- _Work required_
In the records below, find the line containing "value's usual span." and the line containing "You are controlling"; please repeat exactly the lines from one to the other, both included, and nothing more.

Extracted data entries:
= = = = =
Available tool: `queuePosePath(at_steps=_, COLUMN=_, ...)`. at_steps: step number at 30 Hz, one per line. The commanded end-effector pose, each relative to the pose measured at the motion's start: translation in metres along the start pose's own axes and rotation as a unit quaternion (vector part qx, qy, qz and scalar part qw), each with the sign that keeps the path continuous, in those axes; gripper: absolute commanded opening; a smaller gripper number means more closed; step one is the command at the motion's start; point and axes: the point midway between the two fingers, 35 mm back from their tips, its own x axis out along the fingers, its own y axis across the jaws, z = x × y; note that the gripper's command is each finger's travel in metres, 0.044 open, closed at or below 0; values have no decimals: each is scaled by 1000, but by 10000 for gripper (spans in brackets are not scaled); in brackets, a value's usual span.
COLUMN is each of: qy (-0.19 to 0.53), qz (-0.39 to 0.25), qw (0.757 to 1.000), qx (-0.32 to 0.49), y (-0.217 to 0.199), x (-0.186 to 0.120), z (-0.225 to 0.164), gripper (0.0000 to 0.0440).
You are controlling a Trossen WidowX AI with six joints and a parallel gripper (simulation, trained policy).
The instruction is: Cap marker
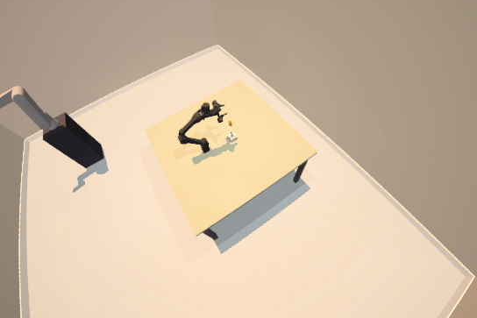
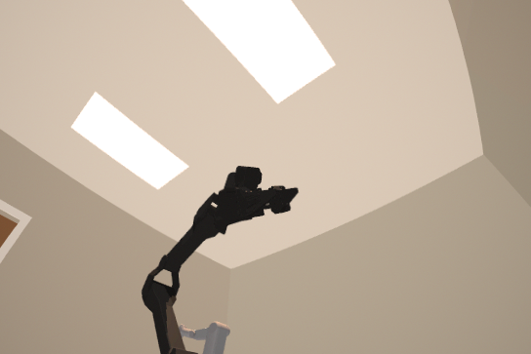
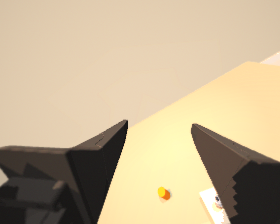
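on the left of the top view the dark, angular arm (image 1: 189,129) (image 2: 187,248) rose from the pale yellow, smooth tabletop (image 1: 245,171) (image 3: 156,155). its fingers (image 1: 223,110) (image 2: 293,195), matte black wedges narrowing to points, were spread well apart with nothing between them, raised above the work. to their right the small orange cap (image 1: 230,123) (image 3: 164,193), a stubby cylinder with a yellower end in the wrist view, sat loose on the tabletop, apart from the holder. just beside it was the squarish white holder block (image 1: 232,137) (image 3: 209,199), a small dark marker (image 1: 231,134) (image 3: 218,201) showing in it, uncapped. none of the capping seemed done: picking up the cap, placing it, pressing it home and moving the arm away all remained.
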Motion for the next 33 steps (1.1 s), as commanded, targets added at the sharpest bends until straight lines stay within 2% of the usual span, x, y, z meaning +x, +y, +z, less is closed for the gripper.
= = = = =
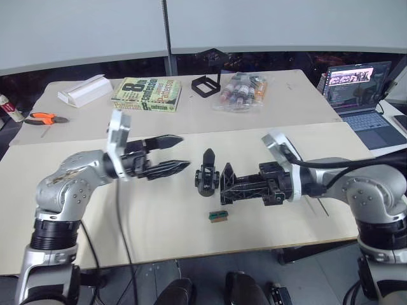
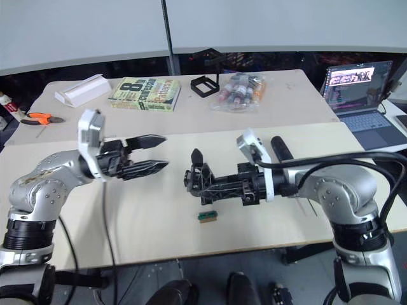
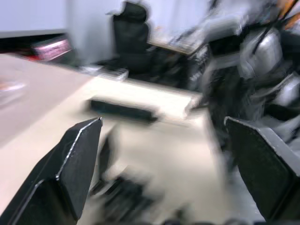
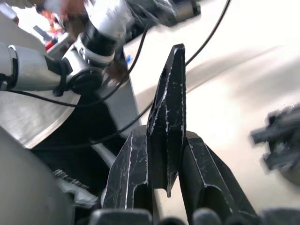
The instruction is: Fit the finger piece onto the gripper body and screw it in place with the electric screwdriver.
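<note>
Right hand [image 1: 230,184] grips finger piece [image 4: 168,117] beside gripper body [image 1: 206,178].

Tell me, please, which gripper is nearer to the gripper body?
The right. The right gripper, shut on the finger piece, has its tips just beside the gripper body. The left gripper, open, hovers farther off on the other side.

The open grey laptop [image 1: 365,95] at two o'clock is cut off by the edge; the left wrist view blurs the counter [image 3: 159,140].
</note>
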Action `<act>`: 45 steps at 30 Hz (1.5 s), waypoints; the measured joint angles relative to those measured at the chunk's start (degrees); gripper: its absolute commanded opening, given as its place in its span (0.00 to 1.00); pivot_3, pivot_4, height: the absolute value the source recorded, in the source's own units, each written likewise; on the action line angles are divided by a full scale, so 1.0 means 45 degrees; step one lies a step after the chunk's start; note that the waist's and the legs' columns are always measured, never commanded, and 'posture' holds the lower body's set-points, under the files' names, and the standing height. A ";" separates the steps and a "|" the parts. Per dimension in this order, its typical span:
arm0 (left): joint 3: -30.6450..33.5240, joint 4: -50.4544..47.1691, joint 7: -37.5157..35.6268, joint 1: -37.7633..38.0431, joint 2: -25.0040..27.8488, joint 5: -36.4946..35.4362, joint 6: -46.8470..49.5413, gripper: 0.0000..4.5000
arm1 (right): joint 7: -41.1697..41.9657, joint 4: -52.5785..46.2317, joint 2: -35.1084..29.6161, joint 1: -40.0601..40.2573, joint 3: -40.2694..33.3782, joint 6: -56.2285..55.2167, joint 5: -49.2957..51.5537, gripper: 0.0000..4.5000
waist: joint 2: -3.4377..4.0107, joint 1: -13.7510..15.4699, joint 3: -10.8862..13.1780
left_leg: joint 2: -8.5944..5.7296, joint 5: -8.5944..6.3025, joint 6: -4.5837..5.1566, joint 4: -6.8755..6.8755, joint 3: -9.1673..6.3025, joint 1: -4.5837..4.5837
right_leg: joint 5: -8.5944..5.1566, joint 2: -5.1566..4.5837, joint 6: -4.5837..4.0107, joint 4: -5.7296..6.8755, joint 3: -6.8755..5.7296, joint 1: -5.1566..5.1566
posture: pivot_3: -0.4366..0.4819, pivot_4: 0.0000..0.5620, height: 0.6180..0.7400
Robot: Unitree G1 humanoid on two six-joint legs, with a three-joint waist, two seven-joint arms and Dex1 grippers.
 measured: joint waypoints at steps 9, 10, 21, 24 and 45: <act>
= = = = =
- _Result of this task_
Available tool: `queuePosePath(at_steps=_, COLUMN=_, ...)`. at_steps: step number at 30 Hz, one per line. The commanded end-effector pose, each relative to the pose measured at the motion's start: translation in metres along the start pose's own axes and rotation as a unit quaternion (vector part qx, qy, qz and scalar part qw), each with the sign that keeps the path continuous, in those axes; gripper: absolute commanded opening; a smaller gripper number means more closed; step one is the command at the motion's start; point and axes: the point midway between the two fingers, 35 mm back from their tips, its own x axis out along the fingers, its own y axis across the jaws, z = x × y; note that the gripper's command is each finger's travel in metres, 0.044 open, closed at or below 0; values have no decimals: each is scaled by 1000, but by 10000 for gripper (spans in brackets are not scaled); in brackets, a value's usual span.
COLUMN is each of: qy (-0.19 to 0.53), qz (-0.39 to 0.25), qw (0.757 to 1.000), qx (-0.32 to 0.49), y (-0.217 to 0.199), x (-0.186 to 0.120), z (-0.225 to 0.164), gripper (0.0000 to 0.0440).
You are controlling a Trossen WidowX AI with six joints and a parallel gripper (simulation, trained policy).

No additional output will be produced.